As magnitude and frequency of drug price hikes thaw, Express Scripts reports lowest increase in spending by commercial plans in 25 years
In an era where drugmakers and prescription drug managers (PBMs) point fingers at each other when it comes to justifying the reasons behind rising drug prices — the largest US PBM, Express Scripts, on Wednesday released a report indicating that in 2018 employer-sponsored plans paid roughly 6 cents more, on average, for a 30-day prescription (0.4% hike) versus the preceding year, marking the smallest increase in commercial plans in a quarter century.
The company analyzed prescription drug use data of roughly 34.2 million members with a pharmacy benefit plan and calculated that it had saved its members $45 billion in prescription drug costs in 2018.
Although spending on traditional, non-specialty medications dipped 5.8%, spending on specialty medications rose 9.4%, Express Scripts said. Drugs for inflammatory conditions such as rheumatoid arthritis and Crohn’s disease accounted for the costliest therapy class for the third consecutive year, costing employers $174.45 per member per year in 2018, up 14% from 2017, it added. Globally, AbbVie’s inflammatory drug Humira — the world’s best-selling medicine — generated nearly $20 billion in 2018 sales.
Diabetes was the second costliest therapy class for employers at $114.85 per member per year, an increase of 4.1% over 2017, the company said, adding that spending on insulin, which accounts for 15.3% of diabetes prescriptions, rose 0.3% in 2018 (a 1.5% decline in unit costs and a 1.8% rise in utilization). Anecdotal reports of diabetics rationing or forgoing life-saving insulin in the United States are on the rise.
For a long time drugmakers justified their policy of sustained drug price hikes on the heavy cost of innovation. However, as PBMs increasingly threaten to exclude treatments from formularies — unless they manage to negotiate a discount satisfactory to their demands — drugmakers in response have boosted rebates, and in turn hiked prices in order to maintain their cut of sales.
Despite list price inflation of 7.3% for the most commonly used traditional brand medications in 2018, costs for such drugs dipped 6.5% for its employer-sponsored plans, Express Scripts said.
The company has driven a 0.4% decline in drug unit costs by steering members to lower cost therapies, and by securing deeper discounts from manufacturers and pharmacies, it said, adding that about half of commercial plans saw a fall in per member drug spending, and a 0.3% decline across Medicare plans.
Twenty five years ago, the era of blockbuster drugs was taking off, characterized by mid-to-high-double-digit annual increases in drug spending, the company said, noting that today we are in the age of breakthrough treatments with “break-the-bank pricing.”

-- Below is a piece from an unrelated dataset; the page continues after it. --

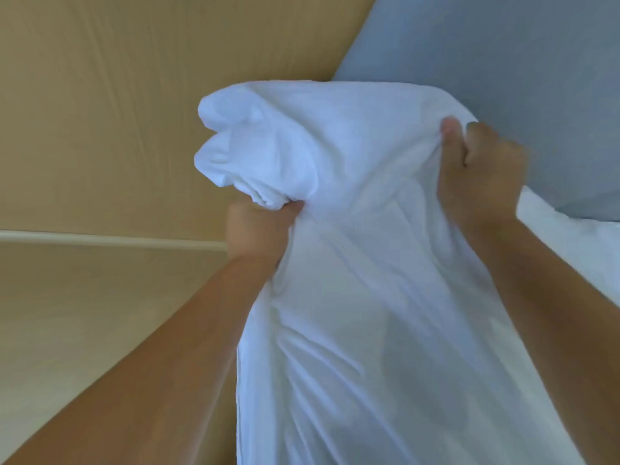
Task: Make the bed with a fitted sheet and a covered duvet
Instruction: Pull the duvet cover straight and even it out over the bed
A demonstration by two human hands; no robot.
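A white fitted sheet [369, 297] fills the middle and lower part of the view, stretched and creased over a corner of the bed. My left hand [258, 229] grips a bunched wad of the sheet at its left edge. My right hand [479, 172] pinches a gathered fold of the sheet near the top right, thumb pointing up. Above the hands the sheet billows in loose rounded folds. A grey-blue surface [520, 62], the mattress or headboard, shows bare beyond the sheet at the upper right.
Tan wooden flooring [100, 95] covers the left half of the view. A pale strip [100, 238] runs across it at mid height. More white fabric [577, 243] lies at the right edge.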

“We expect manufacturers of high-priced specialty drugs, which currently consume half of all drug spending, to continue to raise prices faster than core inflation. And we expect the contentious public policy debate on how to make prescription medicine, and especially insulin and other biologics, more affordable for the uninsured and underinsured to continue,” the company said, forecasting an annual drug trend of 2% for the next three years.
Data increasingly suggest that pricing is contributing to a smaller slice of biopharma growth than ever before. In a note published earlier this week, Leerink’s Geoffrey Porges said “positive list pricing has contributed at least two thirds of industry growth in recent years and this contribution appears to be fading, if not disappearing…in many striking cases we are seeing significant absolute reductions in price, which was previously unthinkable for this industry.” For example, PCSK9 antibodies by Amgen as well as partners Sanofi and Regeneron have recently seen heavy discounts, while CGRP antibodies from Teva, Lilly as well as partners Amgen and Novartis have taken a largely conservative approach to pricing.
Drug pricing has emerged as a bipartisan issue and a host of lawmakers, including those representing the Trump administration, have proposed a number of solutions to lower the burden of drug costs on consumers.